→ **Source material**:

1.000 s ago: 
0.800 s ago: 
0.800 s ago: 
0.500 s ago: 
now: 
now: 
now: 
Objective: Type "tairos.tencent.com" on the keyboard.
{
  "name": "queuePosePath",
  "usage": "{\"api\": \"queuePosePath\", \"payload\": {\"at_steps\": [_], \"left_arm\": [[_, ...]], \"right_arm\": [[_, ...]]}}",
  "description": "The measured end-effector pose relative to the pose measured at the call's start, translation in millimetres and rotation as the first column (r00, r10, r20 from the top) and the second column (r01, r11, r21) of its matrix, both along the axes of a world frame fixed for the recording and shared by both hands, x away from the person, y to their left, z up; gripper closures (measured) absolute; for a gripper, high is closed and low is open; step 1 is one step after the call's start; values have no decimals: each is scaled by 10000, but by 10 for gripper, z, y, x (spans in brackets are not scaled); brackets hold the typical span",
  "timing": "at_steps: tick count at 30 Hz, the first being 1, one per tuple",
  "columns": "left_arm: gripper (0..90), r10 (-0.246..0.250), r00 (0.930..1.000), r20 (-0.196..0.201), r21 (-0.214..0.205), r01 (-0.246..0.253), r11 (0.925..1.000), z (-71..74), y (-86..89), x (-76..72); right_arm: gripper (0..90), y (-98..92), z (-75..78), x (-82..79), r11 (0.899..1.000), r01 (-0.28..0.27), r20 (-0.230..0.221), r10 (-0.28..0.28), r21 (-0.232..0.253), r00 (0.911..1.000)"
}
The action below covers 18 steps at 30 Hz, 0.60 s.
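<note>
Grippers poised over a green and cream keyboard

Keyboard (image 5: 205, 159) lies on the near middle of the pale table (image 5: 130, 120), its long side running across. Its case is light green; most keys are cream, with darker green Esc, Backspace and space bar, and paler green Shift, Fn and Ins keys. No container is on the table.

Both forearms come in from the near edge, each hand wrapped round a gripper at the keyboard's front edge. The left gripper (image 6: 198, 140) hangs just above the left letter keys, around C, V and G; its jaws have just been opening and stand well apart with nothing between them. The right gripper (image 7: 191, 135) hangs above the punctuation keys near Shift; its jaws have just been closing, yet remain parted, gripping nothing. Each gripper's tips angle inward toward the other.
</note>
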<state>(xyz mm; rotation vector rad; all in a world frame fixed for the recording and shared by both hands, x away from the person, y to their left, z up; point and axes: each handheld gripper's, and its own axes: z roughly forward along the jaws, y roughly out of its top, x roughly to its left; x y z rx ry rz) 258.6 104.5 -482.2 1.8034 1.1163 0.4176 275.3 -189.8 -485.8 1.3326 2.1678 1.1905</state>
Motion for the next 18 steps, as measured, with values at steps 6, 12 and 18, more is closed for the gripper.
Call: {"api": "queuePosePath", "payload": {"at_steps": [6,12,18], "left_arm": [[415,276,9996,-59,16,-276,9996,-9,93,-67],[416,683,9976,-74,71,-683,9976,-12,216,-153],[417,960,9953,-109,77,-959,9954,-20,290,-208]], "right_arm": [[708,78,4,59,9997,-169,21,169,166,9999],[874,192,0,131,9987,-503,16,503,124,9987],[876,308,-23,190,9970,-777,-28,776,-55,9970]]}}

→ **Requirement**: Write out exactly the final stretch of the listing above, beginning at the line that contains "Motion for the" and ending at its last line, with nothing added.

→ **Answer to the exercise**:
Motion for the next 18 steps, as measured, with values at steps 6, 12 and 18, more is closed for the gripper.
Call: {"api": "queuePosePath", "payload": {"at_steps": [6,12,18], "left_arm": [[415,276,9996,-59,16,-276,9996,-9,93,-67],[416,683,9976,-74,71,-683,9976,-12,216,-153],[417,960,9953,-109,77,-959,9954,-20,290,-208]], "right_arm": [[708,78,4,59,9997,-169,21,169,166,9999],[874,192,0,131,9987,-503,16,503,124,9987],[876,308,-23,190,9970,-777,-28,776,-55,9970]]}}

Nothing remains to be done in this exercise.